Biological Inspirations Beneath the Surface

The revelatory nature of a present showcase is how it traces these medical undercurrents within creations that superficially look completely abstract. During the middle of the 1980s, Schubert produced a series of geometric paintings – geometric shapes, subsequently labeled. Yugoslav critics lumped them into the fashionable neo-geo movement. But the truth was discovered only years later, during an archival review of her possessions.

“I inquired, how are these shapes created?” states an associate. “Her response was straightforward: it's a human face.” Those characteristic colours – what colleagues called “Schubert red” and “Schubert blue” – were identical tints used for drawing neck vasculature in anatomy books within a reference book for surgeons employed throughout European medical schools. “It became clear those hues emerged concurrently,” the narrative adds. The angular paintings were actually abstracted human forms – created concurrently with her daytime medical drawing.

A Turn Towards the Organic

In the late 70s and early 80s, Schubert’s practice took another turn. She initiated works using wood lashed with straps. She arranged collections of bone, petals, spices and ash on floors. Questioned about the move to natural substances, she expressed that the art world had become “barren theoretically”. She felt compelled to transgress – to utilize genuinely perishable matter in reaction to a creatively arid landscape.

One work from 1979, 100 Roses, featured her denuding a century of flowers. She braided the stems into round arrangements placing the foliage and petals within. When observed in a curatorial context, the piece retained its potency – the organic matter now fully desiccated but miraculously intact. “The scent of roses persists,” a commentator notes. “The colour is still there.”

The Artist of Mystery

“My aim is to remain enigmatic, to conceal my process,” the artist shared in late-life discussions. Secrecy was her strategy. She would sometimes exhibit fake works concealing genuine artworks beneath her bed. She destroyed certain drawings, keeping merely autographed copies. Although she participated in global art events and receiving acclaim as an innovator, she gave almost no interviews and her output stayed mostly obscure internationally. A current museum exhibition is her first major solo show outside her homeland.

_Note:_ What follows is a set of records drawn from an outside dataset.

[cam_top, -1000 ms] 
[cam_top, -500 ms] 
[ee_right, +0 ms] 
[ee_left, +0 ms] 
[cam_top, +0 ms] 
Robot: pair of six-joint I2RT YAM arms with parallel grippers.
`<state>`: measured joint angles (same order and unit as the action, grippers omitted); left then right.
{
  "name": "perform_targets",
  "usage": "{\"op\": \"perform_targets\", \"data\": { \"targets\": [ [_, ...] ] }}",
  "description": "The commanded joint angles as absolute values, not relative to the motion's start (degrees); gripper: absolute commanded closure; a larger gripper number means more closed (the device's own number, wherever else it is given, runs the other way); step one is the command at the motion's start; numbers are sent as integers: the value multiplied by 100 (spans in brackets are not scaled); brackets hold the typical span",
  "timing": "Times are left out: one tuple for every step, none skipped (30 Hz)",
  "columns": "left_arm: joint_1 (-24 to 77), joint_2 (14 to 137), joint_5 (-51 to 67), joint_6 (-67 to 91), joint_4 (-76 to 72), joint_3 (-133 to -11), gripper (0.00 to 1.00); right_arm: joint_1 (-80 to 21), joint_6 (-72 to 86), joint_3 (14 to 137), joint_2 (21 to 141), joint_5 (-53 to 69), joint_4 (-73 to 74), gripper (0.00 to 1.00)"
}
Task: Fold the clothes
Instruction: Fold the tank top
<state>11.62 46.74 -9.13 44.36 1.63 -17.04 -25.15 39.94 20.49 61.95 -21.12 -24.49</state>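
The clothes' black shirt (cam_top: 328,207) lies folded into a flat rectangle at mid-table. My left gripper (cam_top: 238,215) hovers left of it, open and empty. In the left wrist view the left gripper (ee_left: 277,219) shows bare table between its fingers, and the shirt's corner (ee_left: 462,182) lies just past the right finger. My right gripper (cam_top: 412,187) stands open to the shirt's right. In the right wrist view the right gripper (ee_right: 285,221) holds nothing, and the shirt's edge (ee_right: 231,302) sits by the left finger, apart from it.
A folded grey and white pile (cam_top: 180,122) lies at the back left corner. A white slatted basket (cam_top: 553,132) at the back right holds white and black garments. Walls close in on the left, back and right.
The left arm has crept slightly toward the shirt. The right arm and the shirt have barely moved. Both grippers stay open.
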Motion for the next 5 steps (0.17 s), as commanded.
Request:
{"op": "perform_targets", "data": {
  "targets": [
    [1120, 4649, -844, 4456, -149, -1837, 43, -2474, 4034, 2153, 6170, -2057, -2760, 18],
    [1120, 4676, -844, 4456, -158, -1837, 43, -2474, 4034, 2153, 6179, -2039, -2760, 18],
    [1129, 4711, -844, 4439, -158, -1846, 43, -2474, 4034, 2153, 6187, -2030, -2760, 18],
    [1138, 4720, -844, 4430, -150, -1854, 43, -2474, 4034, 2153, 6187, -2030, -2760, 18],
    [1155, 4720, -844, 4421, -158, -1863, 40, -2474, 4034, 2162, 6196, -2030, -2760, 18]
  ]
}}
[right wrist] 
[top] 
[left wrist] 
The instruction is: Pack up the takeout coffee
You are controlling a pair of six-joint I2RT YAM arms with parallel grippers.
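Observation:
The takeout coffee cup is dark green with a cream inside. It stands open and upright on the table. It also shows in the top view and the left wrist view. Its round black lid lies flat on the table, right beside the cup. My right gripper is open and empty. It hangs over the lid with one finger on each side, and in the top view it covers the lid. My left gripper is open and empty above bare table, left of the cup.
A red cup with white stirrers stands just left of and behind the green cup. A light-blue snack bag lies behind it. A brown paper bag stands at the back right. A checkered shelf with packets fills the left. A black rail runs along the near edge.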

Confronting the Violence of War

The 1990s arrived, bringing the Yugoslav Wars. War came to her city. Schubert responded with a series of collages. She pasted newspaper photographs and text directly on to board. She reproduced and magnified them. Subsequently, she overpainted all elements – rectangular forms reminiscent of scanning lines. {Geometric forms obscured the images beneath|Angular shapes hid the pictures below|

Ashley Alvarez
Ashley Alvarez

A seasoned gaming consultant with over a decade of experience in slot machine technology and casino operations, specializing in player engagement strategies.